Mais si l’Hepatica acutiloba se montre indifférente quant à la nature, à la texture et à la structure de la roche-mère, il n’en est pas de même de ses exigences quant à l’acidité du sol. Bien qu’il puisse persister dans un sol dont la réaction du pH varie de 5.2 à 8.6, son maximum d’occurrence se produit cependant dans des sols dont le pH se maintient aux environs de 6.8, c’est-à-dire entre 6.2 et 7.4. C’est donc une espèce neutrophile sténoionique.
La figure représente la distribution de la valeur du pH dans vingt et un individus d’association (stands) où croît l’Hepatica acutiloba. Des quatre-vingt-dix-neuf échantillons de sol, la plupart ont été prélevés autour des racines de l’hépatique elle-même dans des stations disséminées à travers l’aire de l’espèce dans la province.
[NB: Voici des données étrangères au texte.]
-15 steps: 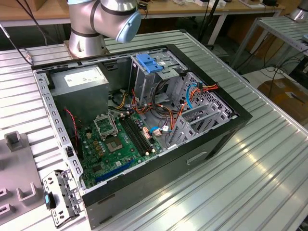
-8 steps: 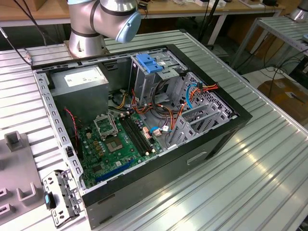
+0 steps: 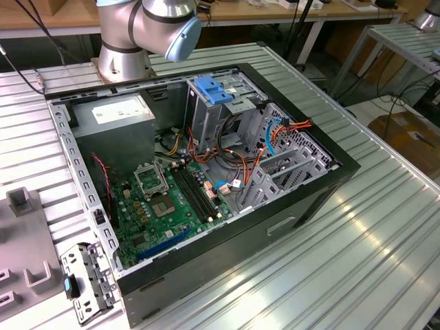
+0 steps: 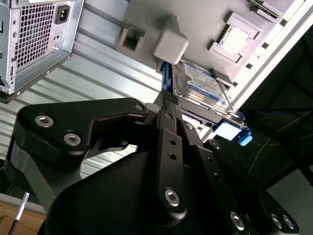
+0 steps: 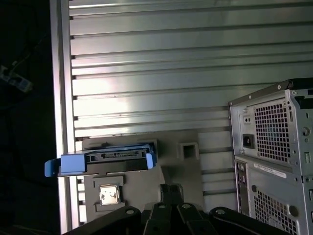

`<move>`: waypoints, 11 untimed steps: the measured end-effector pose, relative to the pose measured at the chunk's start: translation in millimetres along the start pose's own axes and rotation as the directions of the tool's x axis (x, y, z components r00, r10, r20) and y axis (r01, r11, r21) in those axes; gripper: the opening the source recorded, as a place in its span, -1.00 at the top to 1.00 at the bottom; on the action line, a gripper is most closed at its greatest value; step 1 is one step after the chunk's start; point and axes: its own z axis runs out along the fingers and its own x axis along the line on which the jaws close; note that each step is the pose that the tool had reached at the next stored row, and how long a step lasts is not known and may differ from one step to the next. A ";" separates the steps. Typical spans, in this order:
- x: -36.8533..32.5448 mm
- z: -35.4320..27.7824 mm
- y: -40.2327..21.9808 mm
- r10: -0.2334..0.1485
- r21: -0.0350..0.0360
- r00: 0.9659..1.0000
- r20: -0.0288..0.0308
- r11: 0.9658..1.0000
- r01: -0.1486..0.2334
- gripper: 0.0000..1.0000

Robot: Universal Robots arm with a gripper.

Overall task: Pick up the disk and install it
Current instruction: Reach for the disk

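My hand (image 5: 169, 189), narrowed almost to touching and gripping nothing, hangs over the grey fixture plate (image 5: 138, 188), where the disk (image 5: 104, 162) lies flat ahead, off towards the worktop (image 5: 146, 73) edge and away from the computer case (image 5: 274, 147).

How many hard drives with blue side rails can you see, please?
1. The disk rests on the gray fixture plate beside the computer case; others may be hidden inside the case.
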 end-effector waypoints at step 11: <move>16.8 0.1 -1.3 0.000 0.000 1.000 -0.001 1.000 0.000 0.79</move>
Des observations faites dans plusieurs Aceretum saccharophori et dans un Pinetum Strobi presque complètement évolué vers le climax érablière montrent que la germination de l’Hepatica acutiloba se réalise avec un fort pourcentage dans des sols humifères neutres ou presque. Si l'on excepté deux mesures qui ont donné respectivement un pH de 6.2 et 6.4, les variations à la surface de ces sols sous la litière de feuilles mortes, là où s'accomplit la germination, oscillent entre 6.6 et 7.4.
Les érablières établies sur le Bouclier Canadien et dans les Cantons de l'Est, ainsi qu'un certain nombre de celles des basses terres du Saint-Laurent, ne présenteraient pas les conditions favorables au point de vue du pH pour l'établissement de l'Hepatica acutiloba ; c'est ce qui expliquerait, du moins en partie, son absence en ces endroits. On sait de plus que, probablement pour la même raison, cette espèce ne se rencontre pas dans les massifs précambriens des Adirondacks et du Wisconsin.
En résumé, l'Hepatica acutiloba est une espèce sylvestre d'habitat mésique qui ne réussit dans le Québec que dans les sols humifères bien évolués et presque neutres de l'association Aceretum saccharophori.